Aging in place has become a popular term to describe an older adult’s wish to age in his or her own home and neighbourhood. Numerous studies have shown that this option is preferred by a large majority of North Americans.

For those who plan to age in place, technology has the capacity to provide support for them and for their caregivers. For example, home monitoring devices allow an individual’s family/caregiver to keep track of their activities and well-being. Listed below is a small sampling of home monitoring devices and what they have to offer.

evermind

Evermind for family caregivers tracks an individual’s routine, such as brewing a morning cup of coffee, by detecting when electrical appliances are turned on and off. This system maintains an individual’s privacy by allowing caregivers to detect changes in activity that may be cause for concern without the use of invasive cameras.

Beclose

BeClose uses sensors placed around the home to keep track of normal routines. When something is out of the ordinary a caregiver is notified by text, email or phone call.

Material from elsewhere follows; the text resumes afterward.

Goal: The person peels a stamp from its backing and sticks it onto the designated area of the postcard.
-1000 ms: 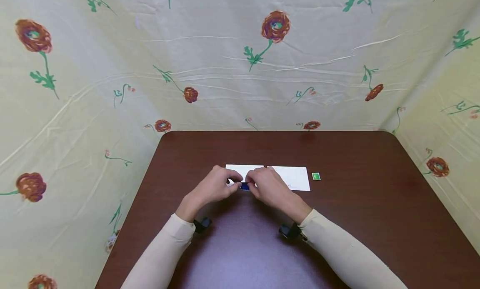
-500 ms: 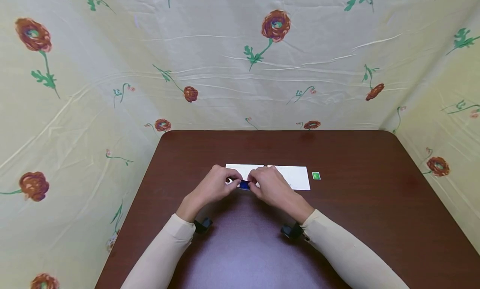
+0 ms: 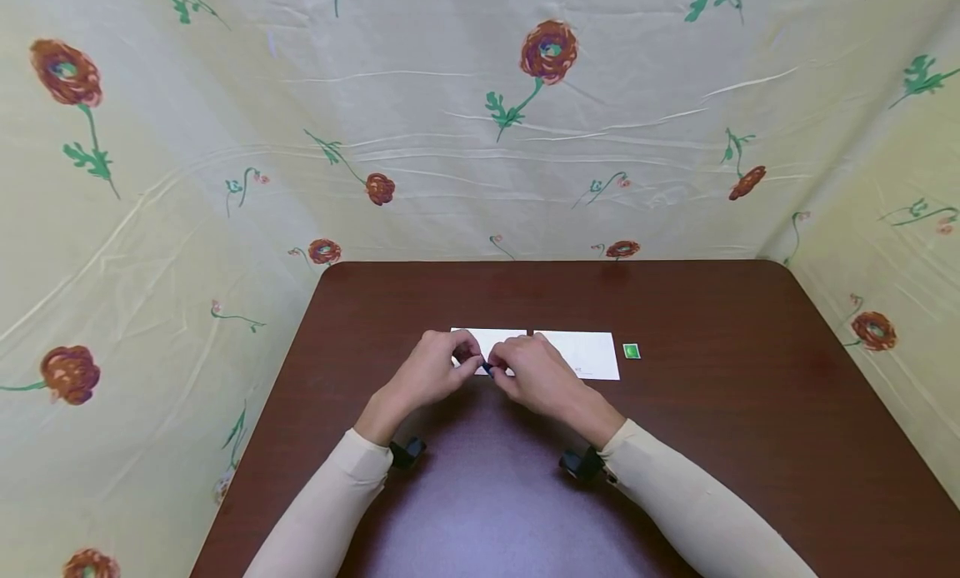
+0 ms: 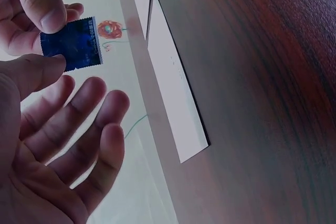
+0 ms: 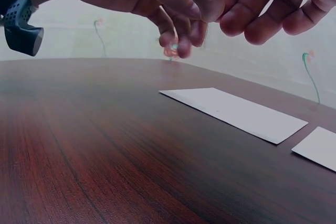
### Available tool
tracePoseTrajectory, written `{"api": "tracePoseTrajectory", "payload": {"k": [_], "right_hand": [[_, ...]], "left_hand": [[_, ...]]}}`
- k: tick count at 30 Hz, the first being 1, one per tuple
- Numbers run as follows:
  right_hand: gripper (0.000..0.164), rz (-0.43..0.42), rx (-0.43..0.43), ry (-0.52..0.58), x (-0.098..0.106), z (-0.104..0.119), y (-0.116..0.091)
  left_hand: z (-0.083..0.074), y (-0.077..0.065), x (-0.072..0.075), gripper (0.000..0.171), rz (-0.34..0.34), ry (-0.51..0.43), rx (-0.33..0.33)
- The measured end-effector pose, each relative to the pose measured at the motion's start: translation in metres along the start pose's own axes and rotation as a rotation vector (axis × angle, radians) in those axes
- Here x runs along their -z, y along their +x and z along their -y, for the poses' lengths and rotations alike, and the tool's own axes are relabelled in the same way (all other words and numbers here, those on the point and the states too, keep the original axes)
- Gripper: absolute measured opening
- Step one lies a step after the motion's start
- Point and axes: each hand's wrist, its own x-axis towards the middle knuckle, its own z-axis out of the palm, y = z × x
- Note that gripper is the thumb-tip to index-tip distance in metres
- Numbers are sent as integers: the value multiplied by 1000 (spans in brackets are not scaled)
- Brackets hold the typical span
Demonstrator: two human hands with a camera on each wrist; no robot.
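Note:
In the head view a small dark blue square, seen nearly edge-on, is held up over the white envelopes. The left wrist view shows it as a glossy blue postage stamp (image 4: 80,45) with toothed edges and tiny print along one side. My left hand (image 3: 431,368) pinches one corner with the thumb on its face; the other fingers are spread loosely. On the neighbouring corner my right hand (image 3: 543,376) pinches it between thumb and finger. Beneath lie a left white envelope (image 3: 483,340), partly hidden by both hands, and a right white envelope (image 3: 594,353).
A green postage stamp (image 3: 632,351) with a pale border lies right of the envelopes on the dark brown table (image 3: 450,511). Flowered cloth (image 3: 442,203) hangs behind and at both sides of the table. A black wrist camera (image 3: 408,453) sits at the left sleeve.
The blue stamp turned its face more toward the head camera half a second ago, and now stands almost edge-on. Both hands stay nearly in place, with small finger movements.

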Motion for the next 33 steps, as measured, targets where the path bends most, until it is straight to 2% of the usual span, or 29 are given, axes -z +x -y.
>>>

LivelyLive!y uses sensors attached to movable objects around the home such as the refrigerator door and the front door to collect data on behavior patterns, detect abnormalities and alert caregivers.

carepredict

CarePredict offers a wearable sensor called Tempo that tracks small changes in daily routines. Since the sensor is worn by the individual it has the ability to track the time spent doing certain activities such as laying down for an afternoon nap. If more time is spent doing this activity than normal it will alert a caregiver of a possible change in well-being.

Medical Alert Systems can also provide peace of mind but as with all purchases it is important to do your homework. An article in The Senior List entitled Medical Alert Systems: Everything You Need to Know offers some good advice.